Other Canadian provinces, such as British Columbia, do not collect race-based data. Federally, the Public Health Agency of Canada only collates basic demographic data, such as age and gender, on people who test positive for COVID-19. This, despite the fact that the disease disproportionately affects Black communities in similar jurisdictions, like the US. Only one of the thirteen CIHR institutes is devoted to Indigenous health; the collection of race-based data should be widespread across all research institutions, where applicable (and not compartmentalized).
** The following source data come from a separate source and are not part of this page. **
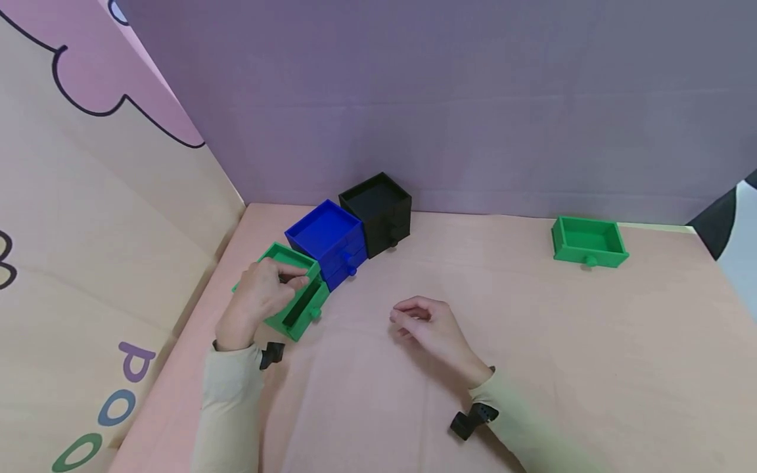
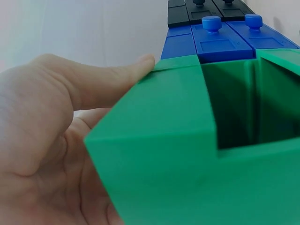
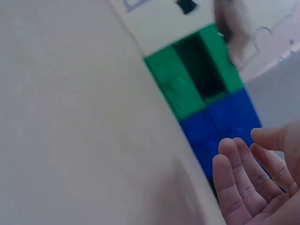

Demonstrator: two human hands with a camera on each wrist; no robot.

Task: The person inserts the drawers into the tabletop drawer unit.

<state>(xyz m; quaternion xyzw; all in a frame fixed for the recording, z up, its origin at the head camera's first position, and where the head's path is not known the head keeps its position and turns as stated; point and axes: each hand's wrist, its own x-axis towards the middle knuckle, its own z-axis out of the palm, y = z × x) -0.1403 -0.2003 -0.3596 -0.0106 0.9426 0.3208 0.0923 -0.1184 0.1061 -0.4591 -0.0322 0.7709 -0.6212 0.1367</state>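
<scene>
A small green drawer box (image 1: 285,307) stands at the left, with an uncovered tray on top and an empty slot in its front. Below the slot is a green drawer front (image 1: 304,322) with a round knob. My left hand (image 1: 260,292) grips the box's upper part, the thumb (image 2: 112,84) lying along its top edge in the left wrist view. Around the far side the other fingers are partly hidden. My right hand (image 1: 432,328) hovers over the table's middle, fingers loosely curled and holding nothing. Far to the right sits a loose green drawer (image 1: 572,255), its knob facing me.
A blue drawer box (image 1: 325,230) adjoins the green one, and a black drawer box (image 1: 387,223) stands behind it, in a slanting row. A grey-purple wall panel (image 1: 473,131) rises behind, a printed cream panel (image 1: 106,230) on the left. Pink cloth (image 1: 367,407) covers the table.
</scene>
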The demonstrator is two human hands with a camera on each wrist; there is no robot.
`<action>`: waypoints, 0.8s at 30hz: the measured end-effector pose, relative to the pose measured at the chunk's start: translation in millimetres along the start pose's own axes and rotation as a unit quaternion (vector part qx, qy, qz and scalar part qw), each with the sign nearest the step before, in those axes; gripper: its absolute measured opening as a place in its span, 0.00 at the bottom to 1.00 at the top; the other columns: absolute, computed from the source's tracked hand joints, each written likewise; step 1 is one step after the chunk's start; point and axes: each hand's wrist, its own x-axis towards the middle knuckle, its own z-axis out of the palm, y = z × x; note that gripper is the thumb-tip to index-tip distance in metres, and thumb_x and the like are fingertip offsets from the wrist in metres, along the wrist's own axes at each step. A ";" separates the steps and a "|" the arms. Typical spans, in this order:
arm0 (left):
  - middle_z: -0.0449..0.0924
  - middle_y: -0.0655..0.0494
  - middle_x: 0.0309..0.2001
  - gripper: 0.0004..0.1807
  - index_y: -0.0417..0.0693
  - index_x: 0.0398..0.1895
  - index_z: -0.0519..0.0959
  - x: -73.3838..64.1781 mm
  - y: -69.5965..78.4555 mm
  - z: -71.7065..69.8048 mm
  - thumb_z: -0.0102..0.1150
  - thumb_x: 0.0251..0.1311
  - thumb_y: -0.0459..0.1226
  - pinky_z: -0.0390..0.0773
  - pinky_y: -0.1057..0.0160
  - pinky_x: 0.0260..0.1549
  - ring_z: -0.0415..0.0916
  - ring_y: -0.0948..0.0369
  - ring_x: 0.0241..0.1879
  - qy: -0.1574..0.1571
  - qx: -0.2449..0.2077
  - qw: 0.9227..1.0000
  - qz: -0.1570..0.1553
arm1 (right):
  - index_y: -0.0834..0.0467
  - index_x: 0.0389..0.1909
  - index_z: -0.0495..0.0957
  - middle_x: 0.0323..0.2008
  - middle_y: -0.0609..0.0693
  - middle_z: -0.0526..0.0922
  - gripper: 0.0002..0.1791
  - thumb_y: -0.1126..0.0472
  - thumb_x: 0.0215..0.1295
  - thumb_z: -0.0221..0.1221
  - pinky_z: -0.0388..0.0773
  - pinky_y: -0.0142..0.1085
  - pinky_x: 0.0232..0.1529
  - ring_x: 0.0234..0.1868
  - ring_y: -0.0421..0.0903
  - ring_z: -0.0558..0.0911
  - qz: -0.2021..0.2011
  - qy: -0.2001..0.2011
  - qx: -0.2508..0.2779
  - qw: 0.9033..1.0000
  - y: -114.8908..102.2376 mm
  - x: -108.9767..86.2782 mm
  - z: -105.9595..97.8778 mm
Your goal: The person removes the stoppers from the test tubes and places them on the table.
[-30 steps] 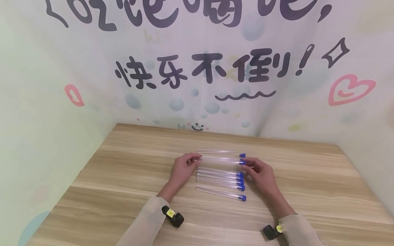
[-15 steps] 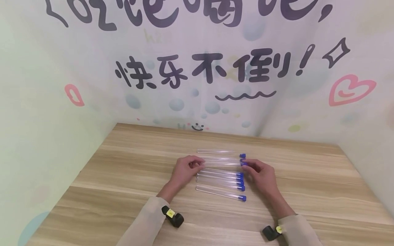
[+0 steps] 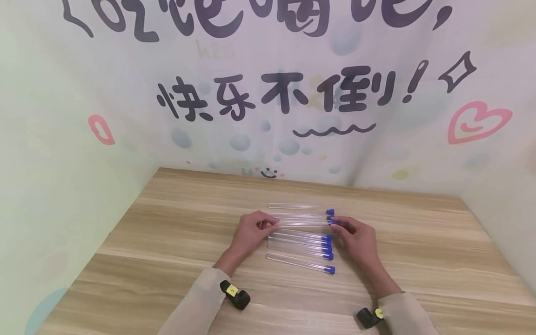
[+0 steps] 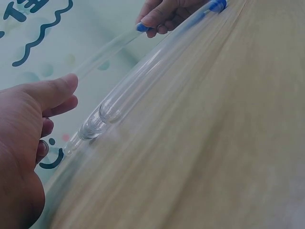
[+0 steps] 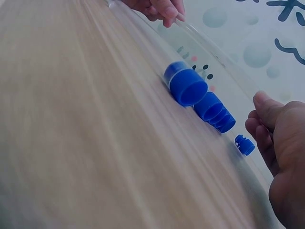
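Presently, with left hand (image 3: pixel 251 231) and right hand (image 3: pixel 358 238), pinching a tube (image 3: pixel 303 224) by its left end and blue-tipped right end respectively. Held above the table (image 3: pixel 167 223), between capped tubes (image 3: pixel 300 263) nearer and a blue cap (image 3: pixel 330 211) farther off.

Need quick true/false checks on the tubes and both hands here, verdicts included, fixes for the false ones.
1. The left hand grips the held tube at the end away from its blue cap. True.
2. The right hand rests flat, holding nothing. False: its fingers pinch the held tube's capped end.
3. The other tubes stand upright in a rack. False: they lie on the table.
4. The tube nearest the person has its cap at the right end in the head view. True.
5. The visible caps are red. False: they are blue.
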 end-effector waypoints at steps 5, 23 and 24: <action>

However, it is encouraging that CIHR is funding numerous studies that investigate discrimination during the COVID-19 pandemic.
We strongly recommend that the federal government mandates the collection and dissemination of race-based data during this and future health crises. The Canadian Institute for Health Research released proposed standards for the collection of race-based data, which is a step in the right direction towards a concerted effort of involving racialized groups in health and medical research at all levels. While several organizations have expressed their support for racialized groups through diversity and inclusion statements, they are too often performative, without making tangible changes to address racism in health research and public health. It is vital that racialized groups in Canada be recognized and considered in all health data. This is just one step in dismantling systemic racism in Canada, but it is an important one.